= Beginning of Section =

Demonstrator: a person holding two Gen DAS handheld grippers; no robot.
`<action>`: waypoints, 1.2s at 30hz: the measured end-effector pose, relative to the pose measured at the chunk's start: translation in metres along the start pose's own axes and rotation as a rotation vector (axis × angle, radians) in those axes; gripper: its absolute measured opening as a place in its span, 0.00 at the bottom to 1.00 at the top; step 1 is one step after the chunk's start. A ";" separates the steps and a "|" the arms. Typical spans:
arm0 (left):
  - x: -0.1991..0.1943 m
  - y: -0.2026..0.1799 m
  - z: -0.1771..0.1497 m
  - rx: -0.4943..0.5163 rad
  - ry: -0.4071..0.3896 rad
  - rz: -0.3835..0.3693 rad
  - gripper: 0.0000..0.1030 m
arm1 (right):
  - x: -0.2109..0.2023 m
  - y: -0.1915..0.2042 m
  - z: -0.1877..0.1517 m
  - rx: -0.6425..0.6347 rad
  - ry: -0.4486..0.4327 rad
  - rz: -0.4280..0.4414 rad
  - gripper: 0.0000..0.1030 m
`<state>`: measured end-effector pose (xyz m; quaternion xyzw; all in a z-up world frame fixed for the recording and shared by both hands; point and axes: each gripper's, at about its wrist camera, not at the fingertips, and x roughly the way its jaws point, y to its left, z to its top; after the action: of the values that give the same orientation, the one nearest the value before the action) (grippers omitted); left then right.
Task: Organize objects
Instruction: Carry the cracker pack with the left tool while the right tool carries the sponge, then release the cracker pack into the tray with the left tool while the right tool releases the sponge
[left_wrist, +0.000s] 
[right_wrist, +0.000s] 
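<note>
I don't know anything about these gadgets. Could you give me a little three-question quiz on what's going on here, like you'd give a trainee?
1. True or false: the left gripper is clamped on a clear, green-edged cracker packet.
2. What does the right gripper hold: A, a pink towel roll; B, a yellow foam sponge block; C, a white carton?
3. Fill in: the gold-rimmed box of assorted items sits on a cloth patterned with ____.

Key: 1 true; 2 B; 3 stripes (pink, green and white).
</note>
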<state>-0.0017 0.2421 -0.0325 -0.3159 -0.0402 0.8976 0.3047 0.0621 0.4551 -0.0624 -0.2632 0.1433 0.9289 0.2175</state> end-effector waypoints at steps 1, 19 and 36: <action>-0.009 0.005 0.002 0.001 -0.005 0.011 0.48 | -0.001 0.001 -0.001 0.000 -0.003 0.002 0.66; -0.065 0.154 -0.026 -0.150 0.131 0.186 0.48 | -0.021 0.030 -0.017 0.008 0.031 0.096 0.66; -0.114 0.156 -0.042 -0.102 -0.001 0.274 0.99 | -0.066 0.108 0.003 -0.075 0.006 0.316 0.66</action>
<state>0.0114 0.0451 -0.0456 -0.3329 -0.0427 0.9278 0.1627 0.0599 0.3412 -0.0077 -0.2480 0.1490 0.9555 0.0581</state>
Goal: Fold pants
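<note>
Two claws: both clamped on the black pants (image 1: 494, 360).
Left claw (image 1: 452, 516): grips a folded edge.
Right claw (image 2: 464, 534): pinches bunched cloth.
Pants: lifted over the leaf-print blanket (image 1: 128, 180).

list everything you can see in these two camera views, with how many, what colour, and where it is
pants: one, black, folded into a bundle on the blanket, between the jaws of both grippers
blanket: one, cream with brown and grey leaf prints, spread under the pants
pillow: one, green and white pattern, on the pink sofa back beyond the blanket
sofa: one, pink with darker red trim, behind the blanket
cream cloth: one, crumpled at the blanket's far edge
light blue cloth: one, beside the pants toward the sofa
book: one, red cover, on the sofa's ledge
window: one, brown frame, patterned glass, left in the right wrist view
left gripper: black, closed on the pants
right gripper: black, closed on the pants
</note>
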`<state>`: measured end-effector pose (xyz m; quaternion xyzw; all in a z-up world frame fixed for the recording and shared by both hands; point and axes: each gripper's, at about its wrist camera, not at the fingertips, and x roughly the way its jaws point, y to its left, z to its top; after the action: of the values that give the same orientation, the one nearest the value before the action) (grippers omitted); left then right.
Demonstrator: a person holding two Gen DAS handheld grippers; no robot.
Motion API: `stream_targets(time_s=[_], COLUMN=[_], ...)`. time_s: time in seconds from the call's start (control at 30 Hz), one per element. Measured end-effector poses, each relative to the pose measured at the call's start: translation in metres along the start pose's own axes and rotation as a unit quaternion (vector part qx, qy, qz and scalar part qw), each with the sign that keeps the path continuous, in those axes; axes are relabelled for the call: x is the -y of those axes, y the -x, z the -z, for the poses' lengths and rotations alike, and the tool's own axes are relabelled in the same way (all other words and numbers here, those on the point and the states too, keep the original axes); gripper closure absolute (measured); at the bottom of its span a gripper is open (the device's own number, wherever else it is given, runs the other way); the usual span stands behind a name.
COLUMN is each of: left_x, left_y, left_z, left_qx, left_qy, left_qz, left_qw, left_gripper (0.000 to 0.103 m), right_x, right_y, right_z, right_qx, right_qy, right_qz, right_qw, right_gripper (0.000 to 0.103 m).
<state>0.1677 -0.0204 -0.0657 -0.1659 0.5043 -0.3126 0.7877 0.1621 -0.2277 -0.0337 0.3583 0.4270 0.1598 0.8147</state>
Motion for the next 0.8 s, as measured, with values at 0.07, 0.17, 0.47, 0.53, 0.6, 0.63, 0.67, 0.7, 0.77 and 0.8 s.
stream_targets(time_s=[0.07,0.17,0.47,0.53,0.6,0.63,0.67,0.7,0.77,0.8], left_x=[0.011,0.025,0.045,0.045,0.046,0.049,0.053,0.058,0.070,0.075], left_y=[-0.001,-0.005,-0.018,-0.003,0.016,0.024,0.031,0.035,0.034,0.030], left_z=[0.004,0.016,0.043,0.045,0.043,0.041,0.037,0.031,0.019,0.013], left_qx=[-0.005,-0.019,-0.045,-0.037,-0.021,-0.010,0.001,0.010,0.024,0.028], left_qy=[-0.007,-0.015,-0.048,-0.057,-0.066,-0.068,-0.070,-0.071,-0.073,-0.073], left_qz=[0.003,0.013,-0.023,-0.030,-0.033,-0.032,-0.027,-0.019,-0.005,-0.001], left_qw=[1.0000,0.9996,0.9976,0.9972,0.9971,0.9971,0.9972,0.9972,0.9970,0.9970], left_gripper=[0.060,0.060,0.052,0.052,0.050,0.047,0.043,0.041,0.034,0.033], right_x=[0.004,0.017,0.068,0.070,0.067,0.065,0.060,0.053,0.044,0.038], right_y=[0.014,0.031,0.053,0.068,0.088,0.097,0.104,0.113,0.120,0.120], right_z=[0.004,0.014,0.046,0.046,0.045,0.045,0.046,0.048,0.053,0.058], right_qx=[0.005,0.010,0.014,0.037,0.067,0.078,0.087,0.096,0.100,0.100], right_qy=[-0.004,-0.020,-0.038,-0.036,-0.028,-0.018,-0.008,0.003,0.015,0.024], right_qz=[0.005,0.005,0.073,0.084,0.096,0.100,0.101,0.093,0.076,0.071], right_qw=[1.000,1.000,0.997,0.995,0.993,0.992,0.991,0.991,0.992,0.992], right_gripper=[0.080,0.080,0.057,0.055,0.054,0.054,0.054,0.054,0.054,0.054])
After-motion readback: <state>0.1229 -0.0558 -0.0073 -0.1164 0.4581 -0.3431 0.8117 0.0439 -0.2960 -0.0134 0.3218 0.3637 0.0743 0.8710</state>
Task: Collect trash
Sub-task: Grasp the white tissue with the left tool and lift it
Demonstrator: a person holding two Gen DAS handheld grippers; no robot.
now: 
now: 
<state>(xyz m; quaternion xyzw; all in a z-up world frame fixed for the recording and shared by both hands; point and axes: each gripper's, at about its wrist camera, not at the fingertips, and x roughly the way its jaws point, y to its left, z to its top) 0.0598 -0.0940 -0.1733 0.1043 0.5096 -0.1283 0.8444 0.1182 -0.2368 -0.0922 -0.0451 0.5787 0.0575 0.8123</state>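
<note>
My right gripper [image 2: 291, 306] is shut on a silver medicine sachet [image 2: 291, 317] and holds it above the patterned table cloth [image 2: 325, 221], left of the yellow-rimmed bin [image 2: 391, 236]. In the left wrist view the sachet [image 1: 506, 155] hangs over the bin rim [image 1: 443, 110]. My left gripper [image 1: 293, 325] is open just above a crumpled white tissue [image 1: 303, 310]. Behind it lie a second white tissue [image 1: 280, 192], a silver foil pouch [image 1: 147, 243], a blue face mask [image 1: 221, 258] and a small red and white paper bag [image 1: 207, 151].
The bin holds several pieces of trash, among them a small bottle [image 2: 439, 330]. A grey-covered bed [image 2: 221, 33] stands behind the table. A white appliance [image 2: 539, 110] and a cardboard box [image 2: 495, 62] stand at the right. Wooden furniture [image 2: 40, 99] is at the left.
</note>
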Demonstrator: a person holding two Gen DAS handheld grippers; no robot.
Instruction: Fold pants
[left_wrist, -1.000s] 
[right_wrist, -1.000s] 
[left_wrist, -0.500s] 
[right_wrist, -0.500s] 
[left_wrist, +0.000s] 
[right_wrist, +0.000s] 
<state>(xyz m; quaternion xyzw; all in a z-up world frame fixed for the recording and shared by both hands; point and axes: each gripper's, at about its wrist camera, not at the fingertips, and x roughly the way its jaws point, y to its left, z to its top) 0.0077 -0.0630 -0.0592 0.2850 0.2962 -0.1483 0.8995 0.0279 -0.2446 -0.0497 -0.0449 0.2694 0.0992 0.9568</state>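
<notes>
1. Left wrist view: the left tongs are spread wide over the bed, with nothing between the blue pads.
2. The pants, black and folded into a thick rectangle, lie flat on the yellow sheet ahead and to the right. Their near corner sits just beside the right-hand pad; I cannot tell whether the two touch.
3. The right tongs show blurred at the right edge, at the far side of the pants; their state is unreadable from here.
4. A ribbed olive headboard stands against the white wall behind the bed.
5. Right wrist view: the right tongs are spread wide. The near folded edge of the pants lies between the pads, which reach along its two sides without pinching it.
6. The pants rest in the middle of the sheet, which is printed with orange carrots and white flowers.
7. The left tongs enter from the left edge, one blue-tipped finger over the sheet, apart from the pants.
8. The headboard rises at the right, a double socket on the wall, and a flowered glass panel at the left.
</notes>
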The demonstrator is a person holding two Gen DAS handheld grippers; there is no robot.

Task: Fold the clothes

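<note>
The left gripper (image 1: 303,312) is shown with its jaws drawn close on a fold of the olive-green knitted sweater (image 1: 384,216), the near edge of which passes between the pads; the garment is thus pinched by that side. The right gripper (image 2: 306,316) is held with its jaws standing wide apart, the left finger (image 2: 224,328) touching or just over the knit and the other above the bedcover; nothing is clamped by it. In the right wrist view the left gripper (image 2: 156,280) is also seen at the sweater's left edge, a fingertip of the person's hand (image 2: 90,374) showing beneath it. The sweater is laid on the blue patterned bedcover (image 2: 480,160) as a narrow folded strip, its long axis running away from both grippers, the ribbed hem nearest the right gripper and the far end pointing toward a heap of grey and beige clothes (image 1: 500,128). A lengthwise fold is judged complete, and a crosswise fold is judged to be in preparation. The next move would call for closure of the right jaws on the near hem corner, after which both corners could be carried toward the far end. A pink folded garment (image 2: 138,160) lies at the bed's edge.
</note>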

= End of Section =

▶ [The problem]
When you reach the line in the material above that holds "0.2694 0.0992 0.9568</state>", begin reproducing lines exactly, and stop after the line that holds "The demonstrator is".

▶ [Answer section]
<state>(xyz m; quaternion xyzw; all in a z-up world frame fixed for the recording and shared by both hands; point and axes: each gripper's, at about its wrist camera, not at the fingertips, and x roughly the way its jaws point, y to its left, z to its top) 0.0077 -0.0630 -0.0592 0.2850 0.2962 -0.1483 0.8995 0.0279 -0.2446 -0.0497 -0.0449 0.2694 0.0992 0.9568</state>
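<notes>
1. Left wrist view: the left tongs are spread wide over the bed, with nothing between the blue pads.
2. The pants, black and folded into a thick rectangle, lie flat on the yellow sheet ahead and to the right. Their near corner sits just beside the right-hand pad; I cannot tell whether the two touch.
3. The right tongs show blurred at the right edge, at the far side of the pants; their state is unreadable from here.
4. A ribbed olive headboard stands against the white wall behind the bed.
5. Right wrist view: the right tongs are spread wide. The near folded edge of the pants lies between the pads, which reach along its two sides without pinching it.
6. The pants rest in the middle of the sheet, which is printed with orange carrots and white flowers.
7. The left tongs enter from the left edge, one blue-tipped finger over the sheet, apart from the pants.
8. The headboard rises at the right, a double socket on the wall, and a flowered glass panel at the left.
</notes>
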The demonstrator is a person holding two Gen DAS handheld grippers; there is no robot.

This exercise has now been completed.